Burdine, 450 U.S. at 253 and n.6. To make out a prima facie case of discrimination in the termination context, a plaintiff must establish that (1) she is a member of a protected class; (2) she performed her job to her employer's expectations; (3) she was discharged; and (4) the employer either filled the position with a person not in the plaintiff's protected class or a similarly-situated individual outside her protected class was treated more favorably. Jennings v. Illinois Dep't of Corrections, 496 F.3d 764, 767 (7th Cir. 2007); Pantoja v. American NTN Bearing Mfg. Corp., 495 F.3d 840, 845-846 (7th Cir. 2007).

The Court will assume without deciding that Brantley-Smith can make out a prima facie case of discrimination. She has shown that she was over the age of 40 at the time of her discharge (i.e., that she is in a protected class), that she was discharged and that she was replaced by someone outside of her protected class.

If a plaintiff makes out a prima facie case of discrimination, "the burden shifts to the defendant to articulate a legitimate, non-discriminatory reason for its decision." Rudin, 420 F.3d at 724. "If the employer does articulate such a reason, then 'the plaintiff must show by a preponderance of the evidence that the employer's proffered reasons were merely a pretext for discrimination.'" Rudin, 420 F.3d at 724. "To do this, the employee must establish that the explanation is a lie, which permits a jury to infer that the tale has been concocted to conceal an unlawful truth. It is not enough to demonstrate that the employer was mistaken, inconsiderate, short-fused, or otherwise benighted; none of those possibilities violates federal law. Poor personnel management receives its comeuppance in the market rather than the courts." Yindee v. CCH Inc., 458 F.3d 599, 602 (7th Cir. 2006) (internal citations omitted).

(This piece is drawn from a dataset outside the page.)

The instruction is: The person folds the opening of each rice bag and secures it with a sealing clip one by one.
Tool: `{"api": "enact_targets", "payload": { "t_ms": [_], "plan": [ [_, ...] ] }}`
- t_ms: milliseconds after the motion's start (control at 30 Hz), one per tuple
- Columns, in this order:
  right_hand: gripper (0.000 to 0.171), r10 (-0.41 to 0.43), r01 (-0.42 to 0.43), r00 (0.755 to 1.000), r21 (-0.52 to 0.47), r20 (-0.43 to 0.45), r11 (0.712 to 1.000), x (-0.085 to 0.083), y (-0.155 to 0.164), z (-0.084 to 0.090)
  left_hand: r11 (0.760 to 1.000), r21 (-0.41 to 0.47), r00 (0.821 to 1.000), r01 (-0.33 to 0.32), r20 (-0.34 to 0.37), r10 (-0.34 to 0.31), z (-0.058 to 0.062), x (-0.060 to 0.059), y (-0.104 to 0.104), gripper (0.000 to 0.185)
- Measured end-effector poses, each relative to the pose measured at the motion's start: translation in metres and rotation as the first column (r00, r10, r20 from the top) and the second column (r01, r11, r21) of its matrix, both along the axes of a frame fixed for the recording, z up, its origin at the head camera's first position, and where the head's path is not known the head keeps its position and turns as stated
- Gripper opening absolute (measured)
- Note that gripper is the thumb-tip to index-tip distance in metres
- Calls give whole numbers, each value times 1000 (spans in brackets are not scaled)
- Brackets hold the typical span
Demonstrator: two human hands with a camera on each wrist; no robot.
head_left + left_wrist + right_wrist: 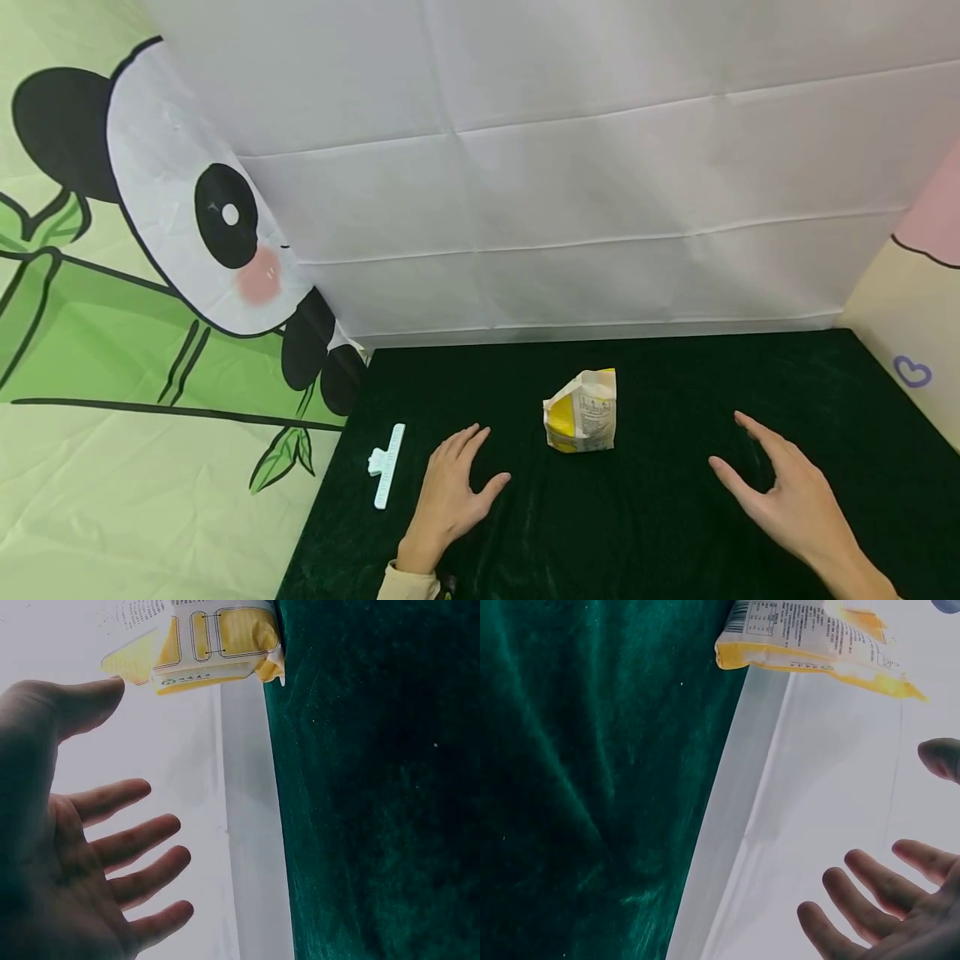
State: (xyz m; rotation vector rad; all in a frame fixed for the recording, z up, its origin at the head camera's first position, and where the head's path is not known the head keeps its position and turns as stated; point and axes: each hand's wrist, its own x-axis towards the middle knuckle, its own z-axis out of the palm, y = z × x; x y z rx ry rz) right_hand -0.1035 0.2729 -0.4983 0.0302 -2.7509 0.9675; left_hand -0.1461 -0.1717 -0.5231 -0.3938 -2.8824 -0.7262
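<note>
Both the left hand (pixel 450 487) and right hand (pixel 780 492) hover spread wide, holding nothing; the snack bag (pixel 582 411) at twelve o'clock, probably open-topped, could topple if nudged.

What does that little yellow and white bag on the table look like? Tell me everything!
The bag is a small crinkly packet, yellow and white, with tiny printed text and a barcode on one side. Its top looks folded or crumpled over. It stands on the dark green cloth, roughly midway between the two hands. Nothing but the cloth touches it; both hands stay apart from it.
</note>
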Motion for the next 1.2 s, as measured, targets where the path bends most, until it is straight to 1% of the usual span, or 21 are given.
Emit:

Defendant Valeant has articulated a legitimate, non-discriminatory reason for BrantleySmith's discharge. Valeant had informed Brantley-Smith in October 2005 that she had sixty days to meet the terms of a Performance Improvement Plan. That plan required, among other things, Brantley-Smith to improve sales in her area from ninth of eleven areas to the top half of those areas. In addition, the plan called for turnover to occur in Brantley-Smith's area to be no higher than the average turnover in the other areas and for no additional turnover in her area for the remainder of the year. When Valeant terminated Brantley-Smith's employment in December 2005, it informed her the reason for the termination was that she did not meet the terms of the Performance Improvement Plan. Specifically, Brantley-Smith's area was ranked at the bottom of the eleven areas in terms of sales, and a sales specialist had left from her area.

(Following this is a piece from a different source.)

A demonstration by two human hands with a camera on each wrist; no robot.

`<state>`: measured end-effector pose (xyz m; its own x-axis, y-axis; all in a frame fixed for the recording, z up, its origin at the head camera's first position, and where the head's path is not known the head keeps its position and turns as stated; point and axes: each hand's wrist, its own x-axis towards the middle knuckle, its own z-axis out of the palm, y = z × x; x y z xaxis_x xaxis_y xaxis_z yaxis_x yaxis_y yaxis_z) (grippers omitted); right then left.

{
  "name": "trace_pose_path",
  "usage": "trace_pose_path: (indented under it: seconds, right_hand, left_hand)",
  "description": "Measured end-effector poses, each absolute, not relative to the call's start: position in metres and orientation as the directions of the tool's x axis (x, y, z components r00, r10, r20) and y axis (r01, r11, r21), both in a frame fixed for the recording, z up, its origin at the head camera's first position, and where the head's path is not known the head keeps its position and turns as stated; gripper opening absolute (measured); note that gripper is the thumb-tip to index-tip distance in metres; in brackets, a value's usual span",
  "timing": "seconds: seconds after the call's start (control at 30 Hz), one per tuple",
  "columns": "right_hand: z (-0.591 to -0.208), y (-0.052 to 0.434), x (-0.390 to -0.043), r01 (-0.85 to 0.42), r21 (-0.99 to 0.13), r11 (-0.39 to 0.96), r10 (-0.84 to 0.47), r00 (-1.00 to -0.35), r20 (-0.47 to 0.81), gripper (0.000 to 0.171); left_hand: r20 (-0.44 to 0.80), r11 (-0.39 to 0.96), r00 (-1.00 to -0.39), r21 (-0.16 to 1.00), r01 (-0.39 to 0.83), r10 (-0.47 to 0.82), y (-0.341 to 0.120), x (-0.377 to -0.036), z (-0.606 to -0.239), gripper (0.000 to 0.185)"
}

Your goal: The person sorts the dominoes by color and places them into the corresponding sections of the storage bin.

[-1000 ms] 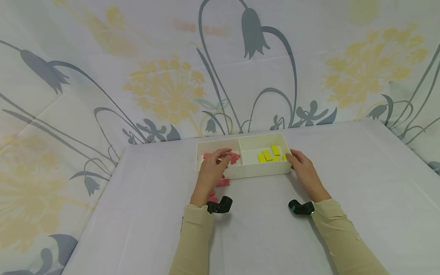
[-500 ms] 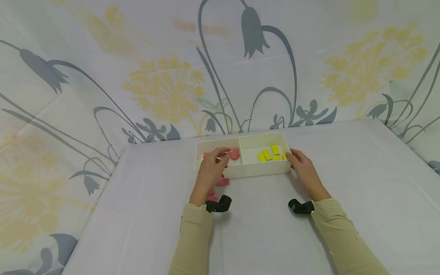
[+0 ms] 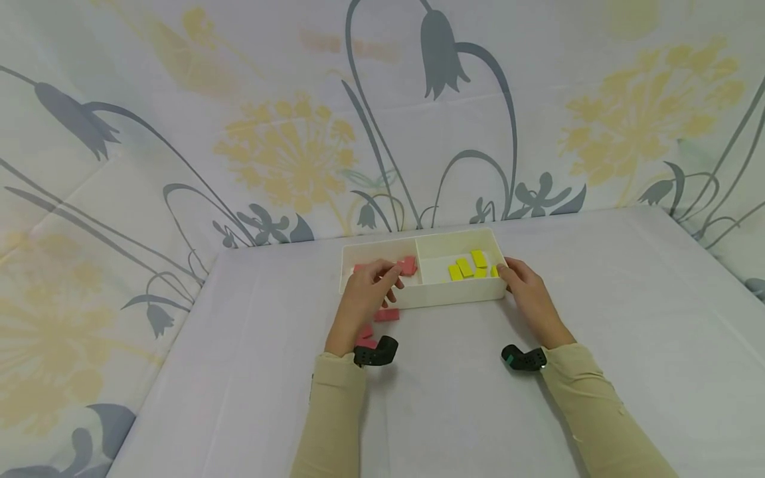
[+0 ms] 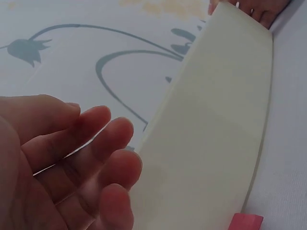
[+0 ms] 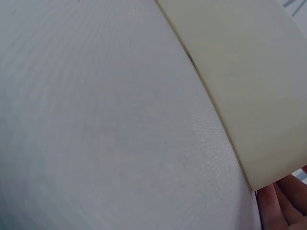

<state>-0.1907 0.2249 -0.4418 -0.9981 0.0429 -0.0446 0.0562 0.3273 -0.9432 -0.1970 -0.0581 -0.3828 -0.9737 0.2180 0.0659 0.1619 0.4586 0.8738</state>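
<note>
A white two-compartment tray sits mid-table. Its left half holds pink blocks, its right half yellow blocks. My left hand hovers at the near wall of the left half. In the left wrist view my left hand has relaxed, empty fingers beside the tray. My right hand grips the tray's right near corner, thumb on the rim. A few pink blocks lie on the table under my left wrist; one pink block shows by the tray wall.
A pale cloth covers the table, and a flowered sheet hangs behind and to the left. Black wrist cameras sit on both forearms. The right wrist view shows only the tray wall and cloth.
My left hand has drawn back a little from over the left compartment toward the near wall, uncovering a pink block on the table. The right hand and the tray stay put.
</note>
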Motion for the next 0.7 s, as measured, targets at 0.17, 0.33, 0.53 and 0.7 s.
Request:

Although Brantley-Smith dedicates some space in her brief to explaining the standard for pretext, she does not point out a single fact that suggests that Valeant's legitimate, nondiscrimniatory reason for terminating her employment is a pretext for discrimination. To the contrary, the evidence shows that Valeant had been telling Brantley-Smith for years that she needed to improve her sales and her employee turnover. Brantley-Smith admitted in her deposition that those were legitimate concerns. When it scoured the record (which it need not do) for possible evidence of pretext, the only thing the Court found was evidence that Brantley-Smith received a "record high" bonus in 2005. But what is missing from the record is any evidence about whether Brantley-Smith's bonus was high because her sales were actually in the top half of areas (which was the standard) or merely higher than she had received in the past. As it stands, no reasonable jury could conclude that Valeant's legitimate, non-discriminatory reason for discharging Brantley-Smith was a pretext for discrimination.

Valeant is entitled to judgment as a matter of law on Brantley-Smith's ADEA claim, and the Court grants Valeant summary judgment.


For the reasons set forth above, the Court grants defendant Valeant Pharmaceuticals, North America's motion for summary judgment.